• [What is expected]: Repeat the listing that follows exactly. Pictures are not part of the copy.

************

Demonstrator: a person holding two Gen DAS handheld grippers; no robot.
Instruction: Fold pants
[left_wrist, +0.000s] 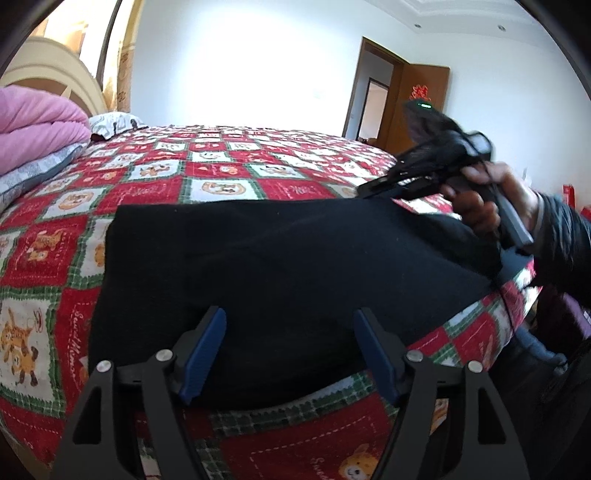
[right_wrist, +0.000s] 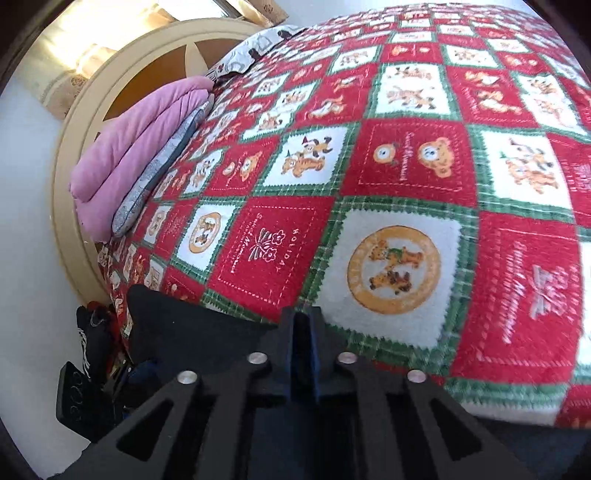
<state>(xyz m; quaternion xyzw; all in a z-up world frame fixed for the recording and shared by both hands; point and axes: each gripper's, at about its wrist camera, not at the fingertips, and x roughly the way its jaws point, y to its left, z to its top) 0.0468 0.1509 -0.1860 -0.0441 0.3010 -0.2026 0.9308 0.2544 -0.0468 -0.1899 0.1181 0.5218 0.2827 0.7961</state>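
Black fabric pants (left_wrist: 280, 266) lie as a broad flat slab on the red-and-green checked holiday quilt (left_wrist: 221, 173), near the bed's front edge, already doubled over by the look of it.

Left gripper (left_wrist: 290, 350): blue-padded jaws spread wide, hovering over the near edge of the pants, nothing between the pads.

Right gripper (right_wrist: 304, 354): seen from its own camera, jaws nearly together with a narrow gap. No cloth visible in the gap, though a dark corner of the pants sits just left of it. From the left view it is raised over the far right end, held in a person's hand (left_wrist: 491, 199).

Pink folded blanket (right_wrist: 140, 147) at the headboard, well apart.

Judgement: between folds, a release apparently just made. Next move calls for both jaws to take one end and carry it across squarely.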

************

• [Task solution]:
Demonstrator: a person holding two Gen DAS handheld grippers; no robot.
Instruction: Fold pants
[left_wrist, +0.000s] 
[right_wrist, +0.000s] 
<state>(xyz m; quaternion xyzw; all in a z-up world frame fixed for the recording and shared by both hands; point and axes: each gripper's, at about its wrist camera, not at the fingertips, and x roughly the way its jaws point, y to its left, z to its top) 0.0468 0.1509 -0.1860 -0.0441 0.3010 -0.2026 0.9308 0.2544 -0.0468 -0.1899 0.1181 0.5218 0.2827 0.7961</state>
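Black fabric pants (left_wrist: 280, 266) lie as a broad flat slab on the red-and-green checked holiday quilt (left_wrist: 221, 173), near the bed's front edge, already doubled over by the look of it.

Left gripper (left_wrist: 290, 350): blue-padded jaws spread wide, hovering over the near edge of the pants, nothing between the pads.

Right gripper (right_wrist: 304, 354): seen from its own camera, jaws nearly together with a narrow gap. No cloth visible in the gap, though a dark corner of the pants sits just left of it. From the left view it is raised over the far right end, held in a person's hand (left_wrist: 491, 199).

Pink folded blanket (right_wrist: 140, 147) at the headboard, well apart.

Judgement: between folds, a release apparently just made. Next move calls for both jaws to take one end and carry it across squarely.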

The output is complete.